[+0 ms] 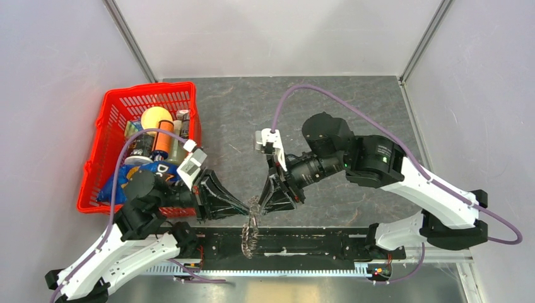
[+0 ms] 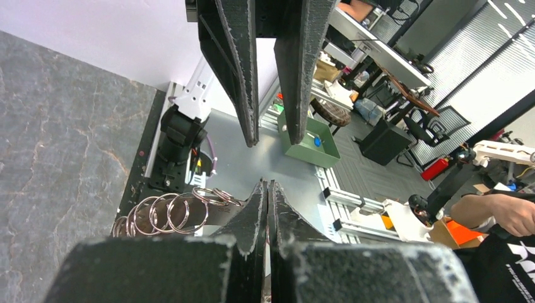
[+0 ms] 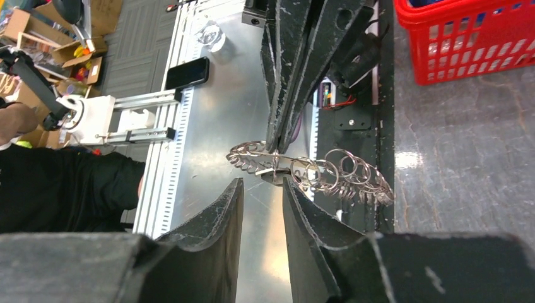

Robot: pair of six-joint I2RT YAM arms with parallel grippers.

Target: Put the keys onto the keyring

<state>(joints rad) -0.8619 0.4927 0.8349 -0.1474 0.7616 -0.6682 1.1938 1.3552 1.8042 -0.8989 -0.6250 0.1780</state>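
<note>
Metal keyring: bunch of silvery wire loops strung in a curved row, hanging clear of the worktop between the two arms, above the black rail at the near edge.
Left end effector: clenched, fingers pressed together with no gap, pinching the keyring at one spot along the row (plainest from the right wrist, where the dark fingers come down onto the loops).
Right end effector: released, fingers parted with a plain gap between them; tips just short of the keyring and pointed at the left tips, almost nose to nose; contact with the loops impossible to tell.
Spread of loops: longer run of larger rings trailing to one side of the pinch, shorter fan of narrow loops on the other.
Worktop: grey, stone-patterned, walled in by pale panels on three sides.
Red basket: plastic mesh, at the far left of the worktop behind the left arm, packed with goods, a yellow-orange ball among them; well apart from the keyring.
Purple cables: one looping along each arm.
</note>
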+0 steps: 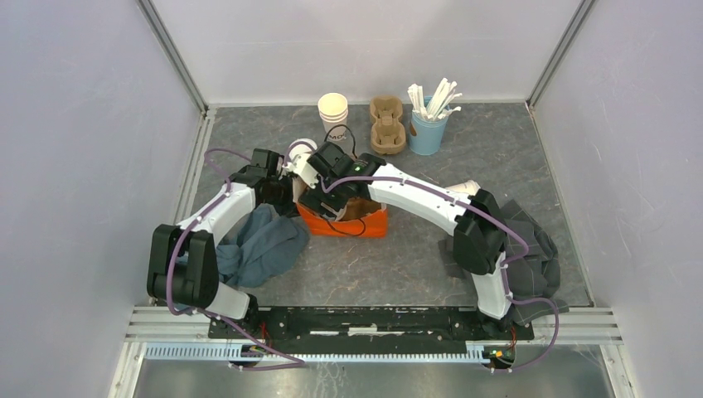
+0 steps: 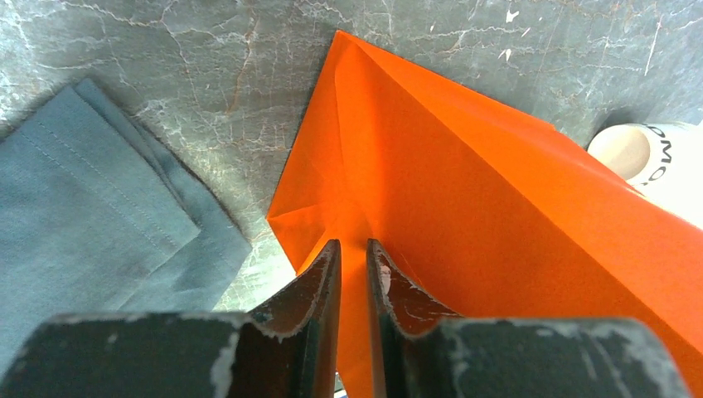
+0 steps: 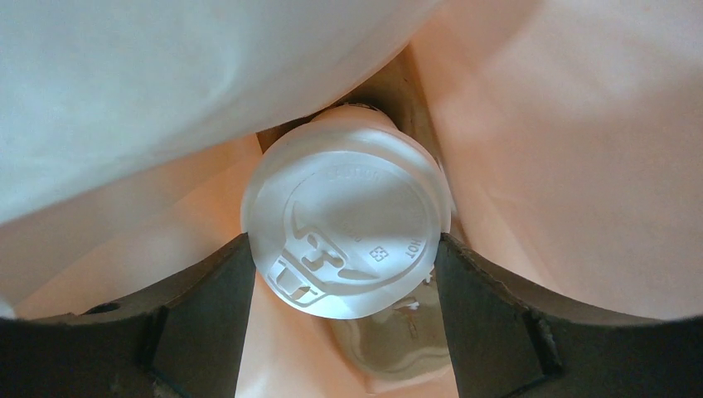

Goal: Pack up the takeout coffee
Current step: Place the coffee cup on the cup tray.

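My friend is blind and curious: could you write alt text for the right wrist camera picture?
A white-lidded cup, seen from above, is held by the robot's dark gripper, one finger on each side. Pale bag walls, tinted orange, close in around it.

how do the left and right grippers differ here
The left gripper pinches the orange bag by its edge, jaws nearly together; the right gripper clamps the lidded cup at its lid, jaws wide. The left gripper sits outside the bag; the right gripper reaches inside it. Both hold something.
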Controlling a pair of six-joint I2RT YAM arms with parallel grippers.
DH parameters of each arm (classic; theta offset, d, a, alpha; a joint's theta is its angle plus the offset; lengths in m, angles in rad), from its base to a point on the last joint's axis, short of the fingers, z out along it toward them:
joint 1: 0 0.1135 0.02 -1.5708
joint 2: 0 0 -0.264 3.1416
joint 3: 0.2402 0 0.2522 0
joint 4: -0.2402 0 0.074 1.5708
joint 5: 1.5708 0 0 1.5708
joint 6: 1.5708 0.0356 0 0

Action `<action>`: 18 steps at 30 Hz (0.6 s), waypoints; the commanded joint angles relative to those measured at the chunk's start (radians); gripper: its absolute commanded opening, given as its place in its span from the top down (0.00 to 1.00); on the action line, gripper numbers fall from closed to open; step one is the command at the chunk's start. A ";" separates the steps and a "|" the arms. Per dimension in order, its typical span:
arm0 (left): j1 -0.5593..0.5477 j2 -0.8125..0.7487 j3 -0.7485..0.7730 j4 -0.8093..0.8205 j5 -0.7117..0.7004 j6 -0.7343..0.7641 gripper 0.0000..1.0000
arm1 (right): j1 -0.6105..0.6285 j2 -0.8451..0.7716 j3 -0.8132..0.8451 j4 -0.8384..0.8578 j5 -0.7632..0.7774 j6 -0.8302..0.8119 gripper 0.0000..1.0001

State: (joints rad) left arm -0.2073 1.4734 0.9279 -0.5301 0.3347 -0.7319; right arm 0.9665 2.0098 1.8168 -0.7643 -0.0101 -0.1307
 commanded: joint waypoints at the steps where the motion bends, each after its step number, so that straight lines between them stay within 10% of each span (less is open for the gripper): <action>1: -0.020 -0.039 0.032 -0.031 0.030 0.059 0.76 | 0.008 -0.021 -0.016 -0.020 -0.013 0.061 0.24; 9: -0.020 -0.081 0.037 -0.056 0.023 0.077 0.75 | 0.006 -0.055 0.065 -0.034 -0.006 0.090 0.02; 18: -0.018 -0.148 0.021 -0.100 -0.015 0.089 0.74 | 0.006 -0.156 -0.029 -0.010 0.021 0.123 0.02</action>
State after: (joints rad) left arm -0.2222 1.3758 0.9344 -0.6014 0.3336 -0.6945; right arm 0.9668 1.9457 1.8076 -0.7986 -0.0105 -0.0467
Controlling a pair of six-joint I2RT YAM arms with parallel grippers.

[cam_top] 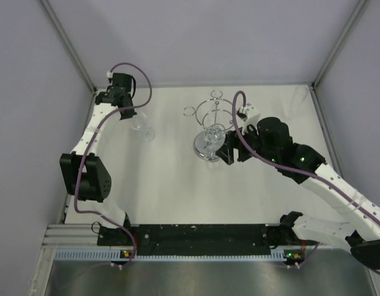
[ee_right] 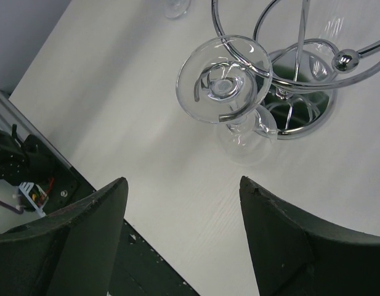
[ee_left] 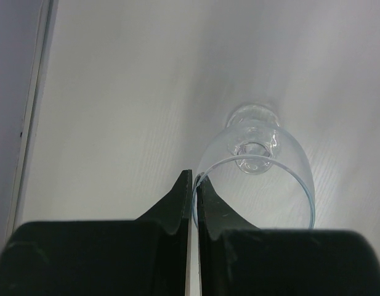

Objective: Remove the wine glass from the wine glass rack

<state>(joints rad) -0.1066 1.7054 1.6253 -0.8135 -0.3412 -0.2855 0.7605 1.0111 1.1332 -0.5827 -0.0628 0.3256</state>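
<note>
Wine glass (ee_right: pixel 223 83) hung upside down on the wine glass rack (ee_right: pixel 303 108). Its long axis stood upright: the round foot was uppermost, caught in one curved chrome arm, and the bowl pointed down toward the table (ee_right: pixel 146 154). The bowl hung clear of the table, just beside the rack's round mirrored base. The central post rose from that base, and one arm ended in a small chrome ball.

The glass lay ahead of the right gripper (ee_right: pixel 183 185), between the lines of its two fingers and apart from both. That gripper's jaws were spread wide and held nothing.

A second wine glass (ee_left: pixel 263 139) stood upright on the table, foot down and mouth up, directly under the left gripper (ee_left: pixel 193 182) and well to the left of the rack. The left gripper's jaws were closed together, with the tips at the near part of the rim. Whether they pinched the glass wall could not be told.

The table was white with a faint grain and carried only the rack and the two glasses. A black rail (cam_top: pixel 196 234) ran along its near edge, where both arm bases were bolted. Pale grey-lilac walls (cam_top: pixel 196 37) enclosed the table on three sides, with metal posts (cam_top: pixel 69 43) at the far corners.
</note>
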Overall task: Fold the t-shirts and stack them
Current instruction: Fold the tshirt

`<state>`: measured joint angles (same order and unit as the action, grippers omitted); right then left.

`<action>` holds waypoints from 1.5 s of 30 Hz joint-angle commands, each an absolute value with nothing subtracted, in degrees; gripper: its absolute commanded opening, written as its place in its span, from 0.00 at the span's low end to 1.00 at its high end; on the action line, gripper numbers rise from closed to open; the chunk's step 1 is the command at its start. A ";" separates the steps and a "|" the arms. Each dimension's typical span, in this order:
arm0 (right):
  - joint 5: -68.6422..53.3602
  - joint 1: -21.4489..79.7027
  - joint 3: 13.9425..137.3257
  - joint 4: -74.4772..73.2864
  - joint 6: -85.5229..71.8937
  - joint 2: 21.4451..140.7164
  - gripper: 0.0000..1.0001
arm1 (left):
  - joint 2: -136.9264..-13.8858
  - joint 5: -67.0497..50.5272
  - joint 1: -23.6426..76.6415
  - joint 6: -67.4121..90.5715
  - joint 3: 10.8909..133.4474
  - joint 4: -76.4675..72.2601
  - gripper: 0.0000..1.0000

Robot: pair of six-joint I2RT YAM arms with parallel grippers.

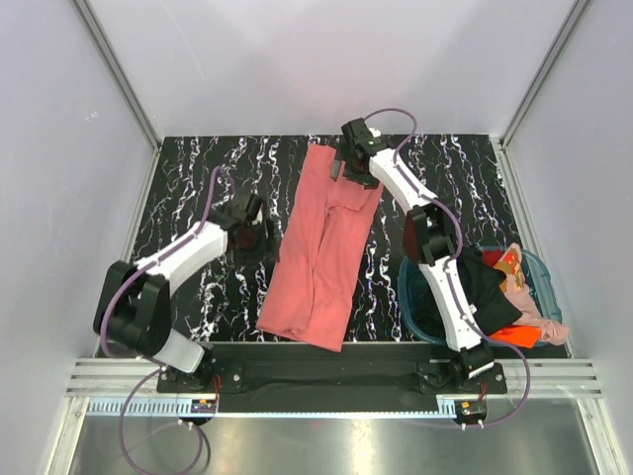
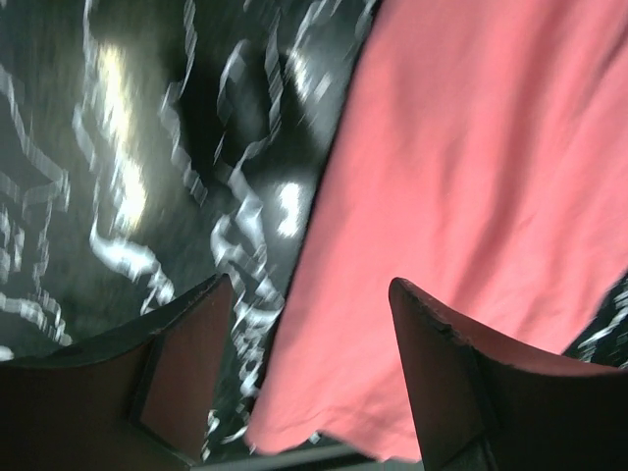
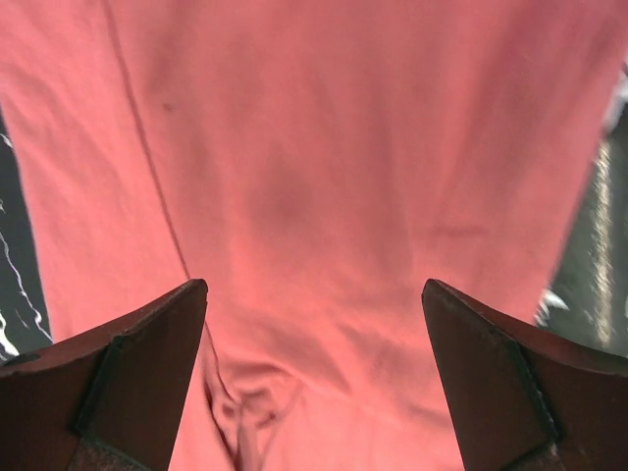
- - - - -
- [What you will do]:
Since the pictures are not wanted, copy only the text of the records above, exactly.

- [Solution for this exercise]:
[+0 ms] 
[+0 ms] 
[+0 ms] 

Robot: pair of six-joint I2RT YAM arms with parallel grippers.

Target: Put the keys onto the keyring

<state>(joints rad) -0.8619 0.4927 0.8349 -0.1474 0.7616 -0.6682 1.1938 1.3552 1.8042 -0.8989 -0.6250 0.1780</state>
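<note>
Metal keyring: bunch of silvery wire loops strung in a curved row, hanging clear of the worktop between the two arms, above the black rail at the near edge.
Left end effector: clenched, fingers pressed together with no gap, pinching the keyring at one spot along the row (plainest from the right wrist, where the dark fingers come down onto the loops).
Right end effector: released, fingers parted with a plain gap between them; tips just short of the keyring and pointed at the left tips, almost nose to nose; contact with the loops impossible to tell.
Spread of loops: longer run of larger rings trailing to one side of the pinch, shorter fan of narrow loops on the other.
Worktop: grey, stone-patterned, walled in by pale panels on three sides.
Red basket: plastic mesh, at the far left of the worktop behind the left arm, packed with goods, a yellow-orange ball among them; well apart from the keyring.
Purple cables: one looping along each arm.
</note>
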+0 steps: 
+0 steps: 
+0 steps: 

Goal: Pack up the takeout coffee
Current step: Place the coffee cup on the cup tray.

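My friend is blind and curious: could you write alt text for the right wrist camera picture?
A white-lidded cup, seen from above, is held by the robot's dark gripper, one finger on each side. Pale bag walls, tinted orange, close in around it.

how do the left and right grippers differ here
The left gripper pinches the orange bag by its edge, jaws nearly together; the right gripper clamps the lidded cup at its lid, jaws wide. The left gripper sits outside the bag; the right gripper reaches inside it. Both hold something.
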Controlling a pair of six-joint I2RT YAM arms with parallel grippers.
DH parameters of each arm (classic; theta offset, d, a, alpha; a joint's theta is its angle plus the offset; lengths in m, angles in rad), from its base to a point on the last joint's axis, short of the fingers, z out along it toward them:
joint 1: 0 0.1135 0.02 -1.5708
joint 2: 0 0 -0.264 3.1416
joint 3: 0.2402 0 0.2522 0
joint 4: -0.2402 0 0.074 1.5708
joint 5: 1.5708 0 0 1.5708
joint 6: 1.5708 0.0356 0 0

Action `<action>`: 18 steps at 30 Hz (0.6 s), waypoints; the commanded joint angles relative to those measured at the chunk's start (radians); gripper: its absolute commanded opening, given as its place in its span from the top down (0.00 to 1.00); on the action line, gripper numbers fall from closed to open; step one is the command at the chunk's start. A ";" separates the steps and a "|" the arms. Per dimension in order, its typical span:
arm0 (left): j1 -0.5593..0.5477 j2 -0.8125..0.7487 j3 -0.7485..0.7730 j4 -0.8093..0.8205 j5 -0.7117..0.7004 j6 -0.7343..0.7641 gripper 0.0000..1.0000
arm1 (right): j1 -0.6105..0.6285 j2 -0.8451..0.7716 j3 -0.8132..0.8451 j4 -0.8384..0.8578 j5 -0.7632..0.7774 j6 -0.8302..0.8119 gripper 0.0000..1.0001

State: (joints rad) left arm -0.2073 1.4734 0.9279 -0.5301 0.3347 -0.7319; right arm 0.9665 2.0098 1.8168 -0.7643 -0.0101 -0.1307
 commanded: joint waypoints at the steps where the motion bends, each after its step number, so that straight lines between them stay within 10% of each span (less is open for the gripper): <action>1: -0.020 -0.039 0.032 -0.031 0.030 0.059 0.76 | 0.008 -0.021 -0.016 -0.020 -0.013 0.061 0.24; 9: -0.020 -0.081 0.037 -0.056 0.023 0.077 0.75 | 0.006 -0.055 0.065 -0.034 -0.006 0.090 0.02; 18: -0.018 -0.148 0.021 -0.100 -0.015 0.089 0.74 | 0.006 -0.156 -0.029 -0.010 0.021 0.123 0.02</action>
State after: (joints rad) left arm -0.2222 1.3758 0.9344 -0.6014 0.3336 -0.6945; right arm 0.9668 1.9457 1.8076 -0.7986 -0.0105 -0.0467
Controlling a pair of six-joint I2RT YAM arms with parallel grippers.

[cam_top] 
[ee_right] 
[ee_left] 

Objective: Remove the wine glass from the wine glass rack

<state>(joints rad) -0.1066 1.7054 1.6253 -0.8135 -0.3412 -0.2855 0.7605 1.0111 1.1332 -0.5827 -0.0628 0.3256</state>
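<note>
Wine glass (ee_right: pixel 223 83) hung upside down on the wine glass rack (ee_right: pixel 303 108). Its long axis stood upright: the round foot was uppermost, caught in one curved chrome arm, and the bowl pointed down toward the table (ee_right: pixel 146 154). The bowl hung clear of the table, just beside the rack's round mirrored base. The central post rose from that base, and one arm ended in a small chrome ball.

The glass lay ahead of the right gripper (ee_right: pixel 183 185), between the lines of its two fingers and apart from both. That gripper's jaws were spread wide and held nothing.

A second wine glass (ee_left: pixel 263 139) stood upright on the table, foot down and mouth up, directly under the left gripper (ee_left: pixel 193 182) and well to the left of the rack. The left gripper's jaws were closed together, with the tips at the near part of the rim. Whether they pinched the glass wall could not be told.

The table was white with a faint grain and carried only the rack and the two glasses. A black rail (cam_top: pixel 196 234) ran along its near edge, where both arm bases were bolted. Pale grey-lilac walls (cam_top: pixel 196 37) enclosed the table on three sides, with metal posts (cam_top: pixel 69 43) at the far corners.
</note>
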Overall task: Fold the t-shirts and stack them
Current instruction: Fold the tshirt

`<state>`: measured joint angles (same order and unit as the action, grippers omitted); right then left.

`<action>` holds waypoints from 1.5 s of 30 Hz joint-angle commands, each an absolute value with nothing subtracted, in degrees; gripper: its absolute commanded opening, written as its place in its span, from 0.00 at the span's low end to 1.00 at its high end; on the action line, gripper numbers rise from closed to open; the chunk's step 1 is the command at its start. A ";" separates the steps and a "|" the arms. Each dimension's typical span, in this order:
arm0 (right):
  - joint 5: -68.6422..53.3602
  - joint 1: -21.4489..79.7027
  - joint 3: 13.9425..137.3257
  - joint 4: -74.4772..73.2864
  - joint 6: -85.5229..71.8937
  - joint 2: 21.4451..140.7164
  - gripper: 0.0000..1.0001
arm1 (left):
  - joint 2: -136.9264..-13.8858
  - joint 5: -67.0497..50.5272
  - joint 1: -23.6426..76.6415
  - joint 6: -67.4121..90.5715
  - joint 3: 10.8909..133.4474
  - joint 4: -76.4675..72.2601
  - gripper: 0.0000..1.0000

Robot: pair of six-joint I2RT YAM arms with parallel grippers.

Work on this exercise has concluded.